From this extraordinary return, we then compute today's fair price for
your company. We then perform the same calculation for all the other
valuation models.
More
Details on Valuation Methods.
How do we know which methods are used by a manager?
Just
as we compute the value of your company, using the 14 different models,
we compute the value of all 8000 U.S. companies. Using Vickers portfolio
holdings data, we know which securities are held in about 7,000 institutional
portfolios. We then compute the average and spread in valuation, for
securities held in each portfolio. From this, we can determine which
models are important to a manager, and which are incidental. We similarly
characterize the securities recently bought or sold, telling us which
valuation models best describe the kind of security transacted.

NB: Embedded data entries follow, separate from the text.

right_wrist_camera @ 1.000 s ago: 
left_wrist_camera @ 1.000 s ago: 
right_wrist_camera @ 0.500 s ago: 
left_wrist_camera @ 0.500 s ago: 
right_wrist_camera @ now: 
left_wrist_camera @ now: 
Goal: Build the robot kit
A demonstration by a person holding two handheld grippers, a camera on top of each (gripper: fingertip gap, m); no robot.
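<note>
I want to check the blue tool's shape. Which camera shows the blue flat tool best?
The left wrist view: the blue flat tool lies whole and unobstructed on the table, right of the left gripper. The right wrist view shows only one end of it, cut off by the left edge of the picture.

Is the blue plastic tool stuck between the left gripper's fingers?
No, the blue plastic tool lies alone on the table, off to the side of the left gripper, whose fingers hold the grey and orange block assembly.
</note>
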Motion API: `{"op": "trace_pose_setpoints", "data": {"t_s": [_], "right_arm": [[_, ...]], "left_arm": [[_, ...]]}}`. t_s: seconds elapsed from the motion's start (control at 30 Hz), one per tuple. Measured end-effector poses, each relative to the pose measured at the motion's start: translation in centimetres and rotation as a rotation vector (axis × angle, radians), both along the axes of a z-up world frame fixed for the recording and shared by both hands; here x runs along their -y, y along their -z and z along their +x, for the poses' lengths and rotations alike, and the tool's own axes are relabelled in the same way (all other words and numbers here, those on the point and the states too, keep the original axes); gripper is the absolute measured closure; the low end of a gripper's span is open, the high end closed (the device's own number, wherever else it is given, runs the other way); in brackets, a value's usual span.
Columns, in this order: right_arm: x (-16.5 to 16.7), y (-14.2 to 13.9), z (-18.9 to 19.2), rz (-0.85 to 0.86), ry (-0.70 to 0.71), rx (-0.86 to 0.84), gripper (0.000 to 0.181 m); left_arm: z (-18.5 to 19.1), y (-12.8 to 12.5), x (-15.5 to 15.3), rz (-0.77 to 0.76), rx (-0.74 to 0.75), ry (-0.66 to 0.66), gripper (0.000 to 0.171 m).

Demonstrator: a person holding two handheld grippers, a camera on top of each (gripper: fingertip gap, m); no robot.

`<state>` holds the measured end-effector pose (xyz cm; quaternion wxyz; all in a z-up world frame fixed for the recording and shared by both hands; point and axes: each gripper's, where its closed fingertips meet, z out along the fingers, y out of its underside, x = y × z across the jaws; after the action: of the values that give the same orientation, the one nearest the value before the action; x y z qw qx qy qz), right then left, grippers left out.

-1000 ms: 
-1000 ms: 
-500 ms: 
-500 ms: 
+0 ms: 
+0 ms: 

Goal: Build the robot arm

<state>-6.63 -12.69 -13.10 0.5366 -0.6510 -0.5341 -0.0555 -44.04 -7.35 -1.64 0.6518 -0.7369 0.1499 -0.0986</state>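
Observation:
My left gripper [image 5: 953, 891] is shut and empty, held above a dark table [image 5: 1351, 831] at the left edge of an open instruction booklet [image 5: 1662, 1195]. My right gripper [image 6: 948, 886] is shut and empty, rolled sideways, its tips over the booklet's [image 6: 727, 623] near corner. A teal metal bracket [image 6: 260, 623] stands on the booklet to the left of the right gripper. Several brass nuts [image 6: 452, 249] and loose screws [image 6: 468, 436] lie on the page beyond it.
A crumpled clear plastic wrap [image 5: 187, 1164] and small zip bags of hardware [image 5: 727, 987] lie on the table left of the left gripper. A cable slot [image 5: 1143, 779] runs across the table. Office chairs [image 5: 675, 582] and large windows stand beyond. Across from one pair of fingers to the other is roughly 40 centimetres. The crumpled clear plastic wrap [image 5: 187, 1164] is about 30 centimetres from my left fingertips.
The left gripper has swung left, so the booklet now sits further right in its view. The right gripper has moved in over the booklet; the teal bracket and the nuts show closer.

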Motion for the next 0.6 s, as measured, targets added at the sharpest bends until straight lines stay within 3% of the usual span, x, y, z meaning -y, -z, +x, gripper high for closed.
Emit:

How does this information help in your job?
This
information helps you:
- Understand
different investor perceptions and preferences- why one investor is
buying while another is selling.
- Communicate
with potential investors in their language.
- Know
when each institution is most likely to purchase (or sell) your company's
stock.
- Understand
the factors that most influence the valuation of your company.
- Make
more efficient use of management time and Investor Relations resources.
- Bottom
line, improve the trading quality and shareholder return of your stock.